▶ [To do]:
Quote the material below exactly as written, from the first line to the line that holds "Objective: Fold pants", endpoints included.

▶ [Material provided]:
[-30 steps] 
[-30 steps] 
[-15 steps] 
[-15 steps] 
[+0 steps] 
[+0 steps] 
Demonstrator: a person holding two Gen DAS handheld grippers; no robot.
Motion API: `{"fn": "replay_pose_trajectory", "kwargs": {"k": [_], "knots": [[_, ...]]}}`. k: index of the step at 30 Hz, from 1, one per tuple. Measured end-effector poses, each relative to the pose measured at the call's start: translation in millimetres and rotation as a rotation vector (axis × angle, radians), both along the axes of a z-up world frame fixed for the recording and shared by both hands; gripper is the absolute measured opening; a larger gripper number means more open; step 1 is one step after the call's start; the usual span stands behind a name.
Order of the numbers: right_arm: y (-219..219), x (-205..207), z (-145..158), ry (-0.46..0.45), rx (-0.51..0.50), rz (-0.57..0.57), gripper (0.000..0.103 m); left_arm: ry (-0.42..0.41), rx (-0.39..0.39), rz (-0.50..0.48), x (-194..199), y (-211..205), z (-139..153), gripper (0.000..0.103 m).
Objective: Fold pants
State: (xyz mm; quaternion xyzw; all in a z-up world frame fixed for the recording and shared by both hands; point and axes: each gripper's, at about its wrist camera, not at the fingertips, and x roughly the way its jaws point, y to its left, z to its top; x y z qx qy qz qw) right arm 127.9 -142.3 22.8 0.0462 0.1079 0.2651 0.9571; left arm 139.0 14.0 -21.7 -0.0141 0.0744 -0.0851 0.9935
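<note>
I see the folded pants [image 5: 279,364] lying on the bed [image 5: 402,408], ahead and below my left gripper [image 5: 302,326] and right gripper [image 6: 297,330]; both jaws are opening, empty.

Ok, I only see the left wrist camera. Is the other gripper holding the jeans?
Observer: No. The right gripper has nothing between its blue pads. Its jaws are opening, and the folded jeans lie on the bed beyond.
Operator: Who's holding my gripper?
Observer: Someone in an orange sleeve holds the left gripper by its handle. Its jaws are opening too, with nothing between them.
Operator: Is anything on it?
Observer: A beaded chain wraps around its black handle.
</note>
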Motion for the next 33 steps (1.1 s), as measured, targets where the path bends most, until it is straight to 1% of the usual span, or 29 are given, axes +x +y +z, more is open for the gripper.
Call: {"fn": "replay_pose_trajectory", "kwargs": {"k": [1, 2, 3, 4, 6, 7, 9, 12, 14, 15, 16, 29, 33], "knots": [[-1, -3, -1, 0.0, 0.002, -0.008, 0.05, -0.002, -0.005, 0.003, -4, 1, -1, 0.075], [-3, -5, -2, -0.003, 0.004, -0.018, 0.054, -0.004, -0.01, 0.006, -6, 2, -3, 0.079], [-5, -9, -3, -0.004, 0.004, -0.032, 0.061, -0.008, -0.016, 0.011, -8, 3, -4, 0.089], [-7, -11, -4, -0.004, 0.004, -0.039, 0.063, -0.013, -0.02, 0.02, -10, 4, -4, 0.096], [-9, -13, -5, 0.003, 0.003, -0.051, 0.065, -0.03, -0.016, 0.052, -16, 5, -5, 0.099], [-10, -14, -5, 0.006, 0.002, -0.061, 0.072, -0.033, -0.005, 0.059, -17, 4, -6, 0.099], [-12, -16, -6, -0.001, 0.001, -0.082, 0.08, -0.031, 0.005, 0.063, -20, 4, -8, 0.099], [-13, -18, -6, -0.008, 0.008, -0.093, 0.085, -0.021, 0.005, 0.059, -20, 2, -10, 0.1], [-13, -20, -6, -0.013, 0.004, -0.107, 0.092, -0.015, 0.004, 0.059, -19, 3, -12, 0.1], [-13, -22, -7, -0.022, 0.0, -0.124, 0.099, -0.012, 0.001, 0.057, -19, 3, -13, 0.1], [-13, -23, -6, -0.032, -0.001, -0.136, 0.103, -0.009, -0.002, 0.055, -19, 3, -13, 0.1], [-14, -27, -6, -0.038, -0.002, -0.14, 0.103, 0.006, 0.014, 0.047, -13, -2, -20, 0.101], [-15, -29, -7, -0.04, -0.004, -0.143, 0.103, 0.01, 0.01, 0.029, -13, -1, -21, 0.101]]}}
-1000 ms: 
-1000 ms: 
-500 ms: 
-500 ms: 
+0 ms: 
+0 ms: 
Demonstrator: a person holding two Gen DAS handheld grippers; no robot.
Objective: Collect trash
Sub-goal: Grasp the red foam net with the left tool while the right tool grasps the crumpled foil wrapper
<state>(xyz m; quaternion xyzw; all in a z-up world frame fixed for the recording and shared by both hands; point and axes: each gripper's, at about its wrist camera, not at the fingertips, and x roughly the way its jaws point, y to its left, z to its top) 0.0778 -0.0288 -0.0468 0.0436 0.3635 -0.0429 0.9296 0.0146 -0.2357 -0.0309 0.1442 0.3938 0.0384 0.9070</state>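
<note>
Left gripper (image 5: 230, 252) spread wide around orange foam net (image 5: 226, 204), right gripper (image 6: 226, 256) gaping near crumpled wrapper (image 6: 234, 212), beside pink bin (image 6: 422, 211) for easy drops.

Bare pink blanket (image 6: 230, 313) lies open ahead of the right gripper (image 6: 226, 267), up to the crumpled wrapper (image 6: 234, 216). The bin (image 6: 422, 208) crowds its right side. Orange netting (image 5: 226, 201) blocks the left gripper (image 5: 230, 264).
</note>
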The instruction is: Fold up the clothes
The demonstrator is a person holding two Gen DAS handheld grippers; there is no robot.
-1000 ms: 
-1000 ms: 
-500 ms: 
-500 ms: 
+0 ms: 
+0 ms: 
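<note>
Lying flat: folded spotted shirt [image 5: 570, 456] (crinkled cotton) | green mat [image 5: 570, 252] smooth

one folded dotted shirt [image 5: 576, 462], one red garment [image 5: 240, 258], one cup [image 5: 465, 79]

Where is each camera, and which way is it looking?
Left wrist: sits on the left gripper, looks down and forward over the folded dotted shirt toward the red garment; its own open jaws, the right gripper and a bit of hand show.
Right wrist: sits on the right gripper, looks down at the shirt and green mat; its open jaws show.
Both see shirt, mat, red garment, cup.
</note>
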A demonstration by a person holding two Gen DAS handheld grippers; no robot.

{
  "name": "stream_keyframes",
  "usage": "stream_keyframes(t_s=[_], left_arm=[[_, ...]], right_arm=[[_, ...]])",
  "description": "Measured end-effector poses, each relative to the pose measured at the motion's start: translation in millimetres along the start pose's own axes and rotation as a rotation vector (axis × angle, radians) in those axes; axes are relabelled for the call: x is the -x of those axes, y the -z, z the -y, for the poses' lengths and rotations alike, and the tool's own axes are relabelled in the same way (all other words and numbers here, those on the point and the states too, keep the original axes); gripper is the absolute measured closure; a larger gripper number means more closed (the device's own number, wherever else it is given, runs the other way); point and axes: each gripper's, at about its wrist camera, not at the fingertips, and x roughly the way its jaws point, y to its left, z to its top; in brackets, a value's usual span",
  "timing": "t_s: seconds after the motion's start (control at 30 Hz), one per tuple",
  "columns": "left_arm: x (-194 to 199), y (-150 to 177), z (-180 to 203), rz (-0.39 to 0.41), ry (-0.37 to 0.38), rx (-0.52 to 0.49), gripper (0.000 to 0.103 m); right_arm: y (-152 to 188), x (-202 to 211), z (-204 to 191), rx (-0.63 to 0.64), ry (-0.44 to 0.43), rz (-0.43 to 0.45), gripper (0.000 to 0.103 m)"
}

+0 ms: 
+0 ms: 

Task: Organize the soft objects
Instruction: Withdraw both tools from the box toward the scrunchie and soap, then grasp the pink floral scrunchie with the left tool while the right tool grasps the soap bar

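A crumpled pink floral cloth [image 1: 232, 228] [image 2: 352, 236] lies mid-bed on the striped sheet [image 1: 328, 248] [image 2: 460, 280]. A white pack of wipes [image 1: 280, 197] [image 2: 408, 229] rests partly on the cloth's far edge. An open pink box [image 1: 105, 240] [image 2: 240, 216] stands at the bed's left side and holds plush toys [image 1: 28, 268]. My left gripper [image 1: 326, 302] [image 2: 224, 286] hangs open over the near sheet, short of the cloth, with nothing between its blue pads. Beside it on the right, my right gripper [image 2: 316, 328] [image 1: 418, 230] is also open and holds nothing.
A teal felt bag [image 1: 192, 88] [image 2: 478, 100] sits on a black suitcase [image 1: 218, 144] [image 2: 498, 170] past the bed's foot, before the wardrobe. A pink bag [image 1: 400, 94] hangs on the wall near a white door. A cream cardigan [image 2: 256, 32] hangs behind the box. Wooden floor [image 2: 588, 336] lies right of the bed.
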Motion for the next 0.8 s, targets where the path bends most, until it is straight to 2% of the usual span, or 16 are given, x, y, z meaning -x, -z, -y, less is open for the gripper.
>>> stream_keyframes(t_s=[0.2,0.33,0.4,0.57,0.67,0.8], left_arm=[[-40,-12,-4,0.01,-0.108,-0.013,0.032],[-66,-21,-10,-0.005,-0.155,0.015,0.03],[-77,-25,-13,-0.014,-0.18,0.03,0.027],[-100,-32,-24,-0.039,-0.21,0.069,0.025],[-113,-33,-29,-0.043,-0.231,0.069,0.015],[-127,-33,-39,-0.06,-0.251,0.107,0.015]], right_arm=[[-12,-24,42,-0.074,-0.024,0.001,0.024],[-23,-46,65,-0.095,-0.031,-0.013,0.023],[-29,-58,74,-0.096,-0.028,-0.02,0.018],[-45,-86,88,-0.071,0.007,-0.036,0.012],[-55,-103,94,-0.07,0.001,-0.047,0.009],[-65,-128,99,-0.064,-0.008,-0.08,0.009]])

▶ [Completed exercise]:
[-30 steps] 
[-30 steps] 
[-15 steps] 
[-15 steps] 
[+0 steps] 
[+0 steps] 
Demonstrator: a person holding two Gen DAS handheld grippers; no robot.
Motion API: `{"fn": "replay_pose_trajectory", "kwargs": {"k": [_], "knots": [[_, ...]]}}`. k: index of the step at 30 Hz, from 1, one per tuple. Measured end-effector poses, each relative to the pose measured at the call's start: translation in millimetres and rotation as a rotation vector (axis × angle, radians), both along the axes of a z-up world frame fixed for the recording and shared by both hands; gripper is the absolute measured opening; a larger gripper number means more open; step 1 is one step after the call's start; the usual span stands behind a name.
Order of the numbers: right_arm: y (-219..219), x (-205..207), z (-145..158), ry (-0.46..0.45), rx (-0.51..0.50), rz (-0.57..0.57), gripper (0.000..0.103 m); left_arm: ry (-0.42..0.41), rx (-0.39..0.39), rz (-0.50..0.48), x (-194..199), y (-211..205), z (-139..153), gripper (0.000..0.103 m).
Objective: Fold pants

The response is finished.